> Exercise objective:
Everything from the opening line of the records below through the line with "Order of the" must be duplicated exactly, pictures left out.
>>>
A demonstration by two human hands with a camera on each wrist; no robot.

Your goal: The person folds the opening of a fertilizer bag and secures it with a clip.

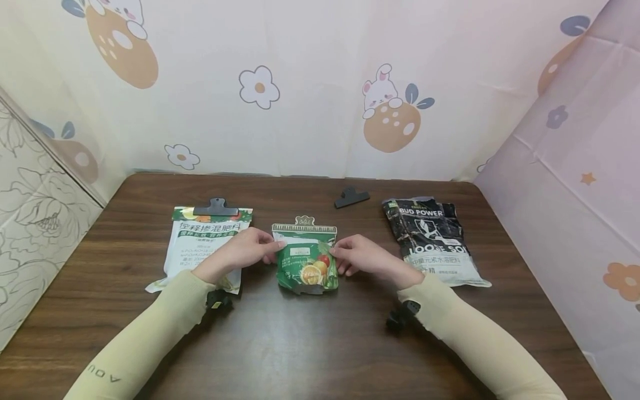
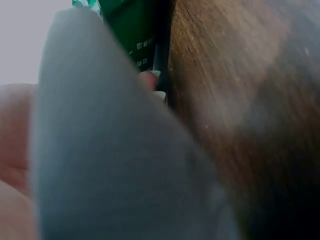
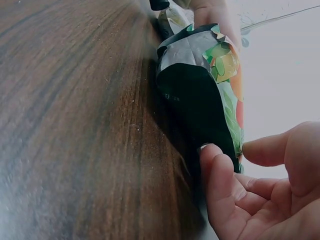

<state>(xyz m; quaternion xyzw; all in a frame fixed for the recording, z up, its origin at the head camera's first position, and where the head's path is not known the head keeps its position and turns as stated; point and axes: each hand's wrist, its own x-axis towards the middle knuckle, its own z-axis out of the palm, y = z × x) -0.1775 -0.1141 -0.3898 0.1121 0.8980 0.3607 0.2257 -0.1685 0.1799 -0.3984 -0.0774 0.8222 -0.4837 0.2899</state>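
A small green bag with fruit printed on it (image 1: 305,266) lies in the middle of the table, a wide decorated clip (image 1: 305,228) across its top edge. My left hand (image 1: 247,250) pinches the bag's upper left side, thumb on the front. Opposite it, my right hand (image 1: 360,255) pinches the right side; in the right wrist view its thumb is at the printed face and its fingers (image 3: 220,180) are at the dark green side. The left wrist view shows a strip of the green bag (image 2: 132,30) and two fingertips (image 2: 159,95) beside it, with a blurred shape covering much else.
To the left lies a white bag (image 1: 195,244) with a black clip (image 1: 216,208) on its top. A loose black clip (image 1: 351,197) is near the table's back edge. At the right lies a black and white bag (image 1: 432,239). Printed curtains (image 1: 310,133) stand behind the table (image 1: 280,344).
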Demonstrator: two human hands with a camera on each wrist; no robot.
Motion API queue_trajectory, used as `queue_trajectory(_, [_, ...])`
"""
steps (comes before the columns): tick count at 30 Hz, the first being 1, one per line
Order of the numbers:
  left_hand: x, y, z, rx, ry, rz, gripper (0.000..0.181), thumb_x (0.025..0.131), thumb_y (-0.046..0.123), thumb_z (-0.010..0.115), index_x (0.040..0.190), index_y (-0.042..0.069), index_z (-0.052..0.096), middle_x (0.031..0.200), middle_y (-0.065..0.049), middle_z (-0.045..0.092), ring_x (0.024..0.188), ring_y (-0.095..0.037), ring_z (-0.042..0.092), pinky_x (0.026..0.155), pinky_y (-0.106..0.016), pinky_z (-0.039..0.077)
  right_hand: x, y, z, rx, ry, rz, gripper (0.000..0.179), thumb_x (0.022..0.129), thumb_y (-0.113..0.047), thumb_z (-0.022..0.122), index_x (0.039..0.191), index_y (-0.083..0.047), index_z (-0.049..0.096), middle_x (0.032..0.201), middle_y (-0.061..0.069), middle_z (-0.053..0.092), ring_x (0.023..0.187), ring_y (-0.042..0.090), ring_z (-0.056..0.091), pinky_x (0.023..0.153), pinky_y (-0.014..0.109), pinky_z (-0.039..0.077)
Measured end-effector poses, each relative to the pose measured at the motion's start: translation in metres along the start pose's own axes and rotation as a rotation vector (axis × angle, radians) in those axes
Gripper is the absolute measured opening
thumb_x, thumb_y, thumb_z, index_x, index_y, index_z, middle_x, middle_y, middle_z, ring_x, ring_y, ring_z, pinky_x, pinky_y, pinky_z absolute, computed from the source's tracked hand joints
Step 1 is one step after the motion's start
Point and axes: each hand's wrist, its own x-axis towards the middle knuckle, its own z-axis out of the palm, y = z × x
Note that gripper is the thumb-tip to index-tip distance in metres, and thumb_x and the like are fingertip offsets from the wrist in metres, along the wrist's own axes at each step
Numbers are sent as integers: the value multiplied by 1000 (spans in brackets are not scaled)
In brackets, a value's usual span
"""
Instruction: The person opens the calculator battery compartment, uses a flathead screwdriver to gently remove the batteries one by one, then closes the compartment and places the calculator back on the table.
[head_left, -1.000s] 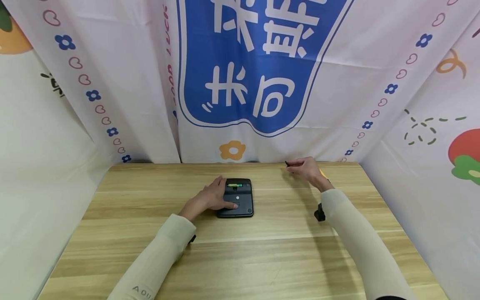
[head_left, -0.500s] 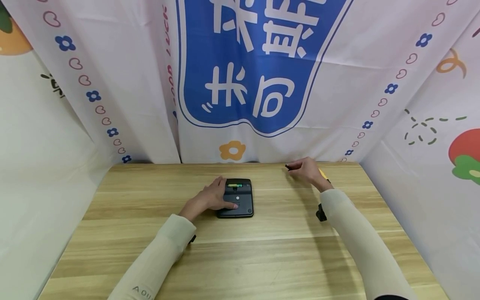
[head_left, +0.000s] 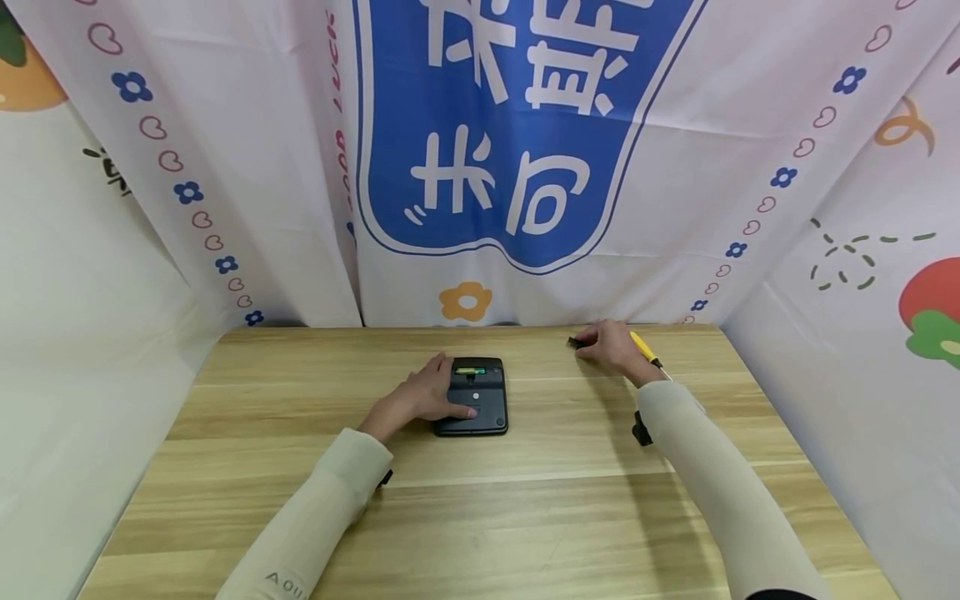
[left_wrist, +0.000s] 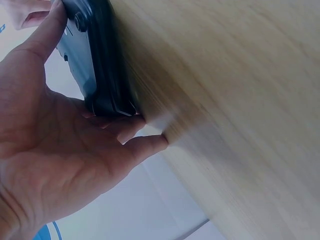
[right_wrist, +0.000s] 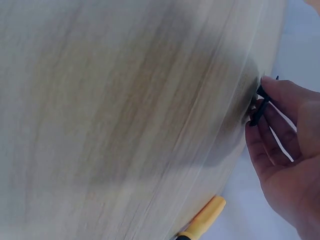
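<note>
A dark calculator (head_left: pixel 487 408) lies face down on the table, its battery compartment uncovered and a green-and-yellow battery (head_left: pixel 470 371) showing inside. My left hand (head_left: pixel 426 395) holds it, thumb on the back and fingers along the left side; in the left wrist view the fingertips reach its edge (left_wrist: pixel 102 75) beside the tabletop. To the right, near the table's far edge, my right hand (head_left: pixel 611 345) pinches a small black plastic piece (head_left: pixel 576 342), which looks like a battery cover. The right wrist view shows this piece (right_wrist: pixel 259 111) between thumb and fingertips, partly hidden by them.
A yellow-handled screwdriver (head_left: pixel 645 348) lies just right of my right hand, its shaft partly hidden behind the wrist. The wooden table (head_left: pixel 480 517) meets a printed white cloth (head_left: pixel 405 292) along its far edge. Cloth walls also stand at both sides.
My right hand has lowered slightly towards me, and the black piece in it has turned to show more of itself. More of the screwdriver is visible. The left hand and calculator have stayed put.
</note>
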Motion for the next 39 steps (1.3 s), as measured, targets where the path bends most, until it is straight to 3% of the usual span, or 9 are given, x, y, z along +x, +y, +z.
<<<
> Answer section:
A demonstration by two human hands with a camera on each wrist; no robot.

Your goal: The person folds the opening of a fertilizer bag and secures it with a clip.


<state>(xyz m; quaternion xyzw; all in a frame fixed for the recording, z up, its origin at the head camera's first position, and where the head's path is not known the head keeps its position and turns as stated; point and axes: each hand's wrist, its own x-axis towards the middle knuckle, its own z-axis out of the palm, y = z × x) -0.1775 -0.1141 -0.3898 0.1121 0.8980 0.3607 0.2257 -0.1685 0.1799 -0.3984 -0.0774 0.8222 -0.4837 0.2899</state>
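A small green bag with fruit printed on it (image 1: 305,266) lies in the middle of the table, a wide decorated clip (image 1: 305,228) across its top edge. My left hand (image 1: 247,250) pinches the bag's upper left side, thumb on the front. Opposite it, my right hand (image 1: 360,255) pinches the right side; in the right wrist view its thumb is at the printed face and its fingers (image 3: 220,180) are at the dark green side. The left wrist view shows a strip of the green bag (image 2: 132,30) and two fingertips (image 2: 159,95) beside it, with a blurred shape covering much else.
To the left lies a white bag (image 1: 195,244) with a black clip (image 1: 216,208) on its top. A loose black clip (image 1: 351,197) is near the table's back edge. At the right lies a black and white bag (image 1: 432,239). Printed curtains (image 1: 310,133) stand behind the table (image 1: 280,344).
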Demonstrator: two human hands with a camera on each wrist; no robot.
Motion API queue_trajectory, used as `queue_trajectory(_, [_, ...])`
"""
steps (comes before the columns): tick count at 30 Hz, the first being 1, one per line
Order of the numbers:

This output requires nothing further.